The radio is on in the bus. They start playing a song from the movie ‘Jab we met’ it is “Naa hai yeh paana …” (Romantic Hindi song – ‘Neither this is losing, nor winning it is’)now your emotional turmoil starts to heat up. You remember how good friends you two stated to be in the school. You remember the first day of your college. When due to some incident you were apprehensive about talking to her and you remember how she came to you and relaxed you. You start thinking why you to have stopped talking? But you don’t find an answer. She is still reading the book. It is Ayn rynd’s ‘fountainhead’. She is not looking up at all. You know why, because if she looks up she would have to see you. She does it all the time, ignores you.

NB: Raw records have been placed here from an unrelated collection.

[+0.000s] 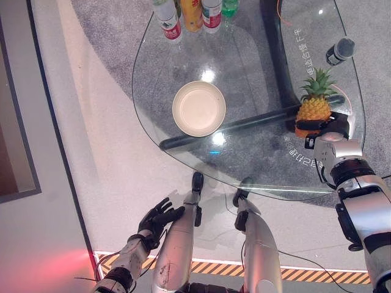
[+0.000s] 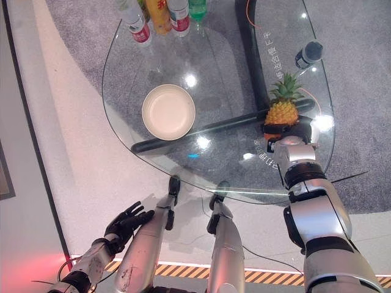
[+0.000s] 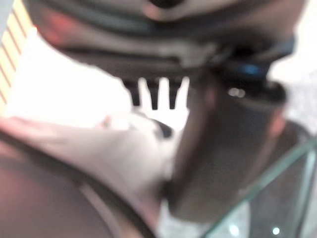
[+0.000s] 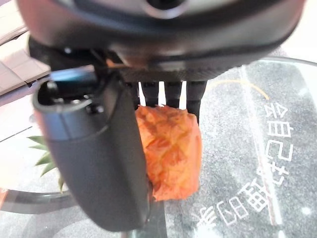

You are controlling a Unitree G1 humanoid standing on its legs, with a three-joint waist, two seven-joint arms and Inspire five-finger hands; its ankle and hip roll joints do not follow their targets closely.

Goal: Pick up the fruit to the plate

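Note:
A pineapple [image 1: 314, 107] with a green crown stands upright near the right edge of the glass table [image 1: 153, 79]. My right hand [image 1: 333, 127] is curled round its lower part from the near side. In the right wrist view the orange-yellow body [image 4: 171, 148] sits between the thumb [image 4: 94, 163] and the fingers [image 4: 173, 94]. An empty cream plate [image 1: 198, 108] lies at the table's middle, well to the left of the pineapple. My left hand [image 1: 157, 218] hangs low below the table's near edge at the lower left, its fingers spread and holding nothing.
Several bottles [image 1: 183, 15] stand in a row at the table's far edge. A dark bottle [image 1: 339, 50] stands at the far right, beyond the pineapple. A black bar [image 1: 244, 124] runs under the glass between plate and pineapple. Striped tape [image 1: 305, 273] marks the floor.

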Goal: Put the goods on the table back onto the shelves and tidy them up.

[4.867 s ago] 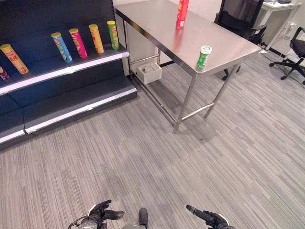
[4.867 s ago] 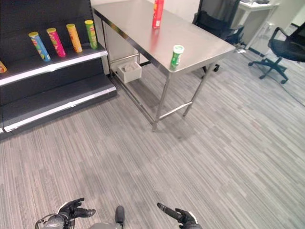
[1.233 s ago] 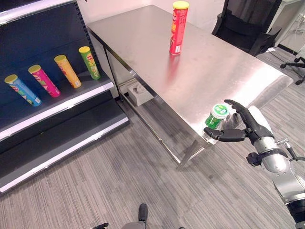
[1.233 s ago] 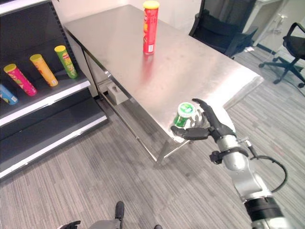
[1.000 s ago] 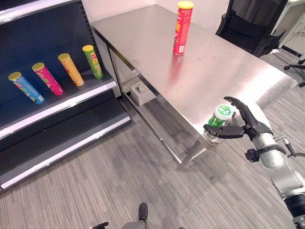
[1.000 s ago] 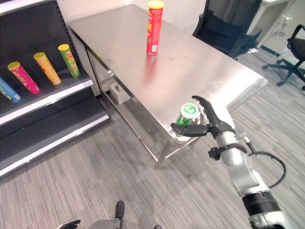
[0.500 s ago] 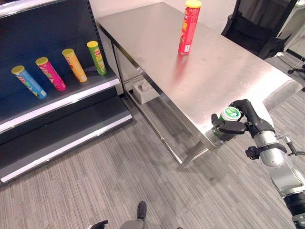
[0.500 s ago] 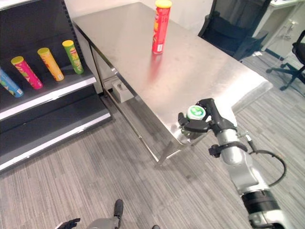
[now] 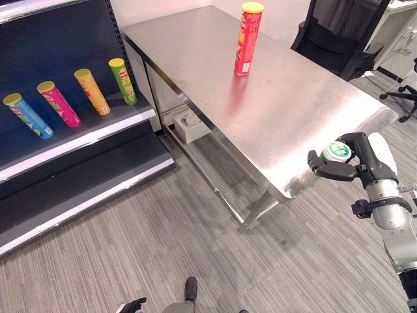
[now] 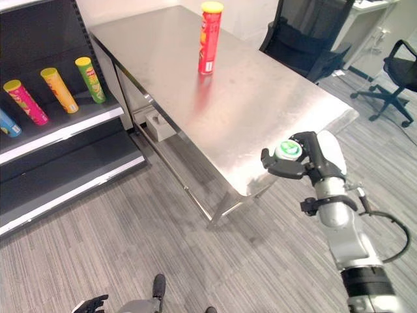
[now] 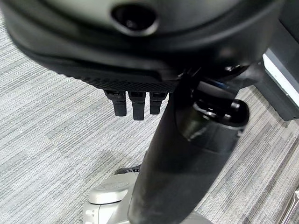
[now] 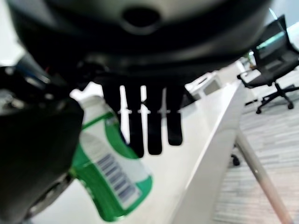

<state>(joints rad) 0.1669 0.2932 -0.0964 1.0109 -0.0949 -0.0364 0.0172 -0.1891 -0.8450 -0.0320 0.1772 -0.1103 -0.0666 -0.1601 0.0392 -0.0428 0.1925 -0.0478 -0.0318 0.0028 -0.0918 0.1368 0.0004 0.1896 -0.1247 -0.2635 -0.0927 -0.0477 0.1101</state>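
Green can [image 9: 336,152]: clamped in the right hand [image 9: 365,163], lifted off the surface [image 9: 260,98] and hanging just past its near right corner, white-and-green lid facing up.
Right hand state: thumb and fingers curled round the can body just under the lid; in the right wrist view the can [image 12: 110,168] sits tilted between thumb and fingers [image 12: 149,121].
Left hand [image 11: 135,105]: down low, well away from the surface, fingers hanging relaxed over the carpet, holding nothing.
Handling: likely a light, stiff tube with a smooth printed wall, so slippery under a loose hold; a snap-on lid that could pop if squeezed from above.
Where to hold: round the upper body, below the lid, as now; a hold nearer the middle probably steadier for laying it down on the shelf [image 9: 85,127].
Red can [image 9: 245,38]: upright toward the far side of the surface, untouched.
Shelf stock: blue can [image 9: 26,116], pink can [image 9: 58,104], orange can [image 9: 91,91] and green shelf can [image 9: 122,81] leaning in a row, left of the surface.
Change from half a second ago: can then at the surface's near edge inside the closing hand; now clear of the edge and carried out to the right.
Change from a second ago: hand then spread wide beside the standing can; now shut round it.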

Bus is moving on the full swing. Conductor-cum-cleaner-cum-usher-cum-ticket clerk comes at you “Where to?” he asks. But you don’t answer. “Hey where to?” he asks again, you still don’t answer. “Have you consumed bhang?” he snaps his fingers at you. Your trance finally breaks. “Oh Medicaps” you give him five rupees. You realize that lots of noise and ruckus is going around you and even after that, you got lost in your thoughts. “Bheed me khamoshi hai thodi si behoshi hai…”(There is a silence even in the crowd, a bit of intoxication lingers) the song goes on.
She ignores you. She doesn’t want to talk to you or even see you but you still love her. You are obsessed with her she is on your mind almost every time and this has been so since last 5 years. You need to forget her, for that, you must ignore her as she does. You have tried it but you know ignoring is not going to do the trick. You are not able to ignore her. You need something more drastic, more severe, and more effective. Hate her, you must try to hate her, after all what she does to you isn’t right. You try to do that but not unlike ignoring hating is also unyielding. You can’t hate her no matter how bad she treats you. You realize your feeling you start thinking what went wrong? You weren’t that bad a choice. You almost cry, but you cannot. This is the irony of being a guy, you have to act strong and even if a tear rolls down your cheek you have to blame it on the strong wind blowing in or something that struck in your eye.
You decide to try hating her once again, for the last time. “Medicaps” shouts somebody. Both of you get out of the bus. She starts towards the college walking on the uphill road. You stay back and walk behind her, even if you can go ahead. Just because you can see her for few minutes more. You know you can’t hate her. Now you understand this is what they call love, actually.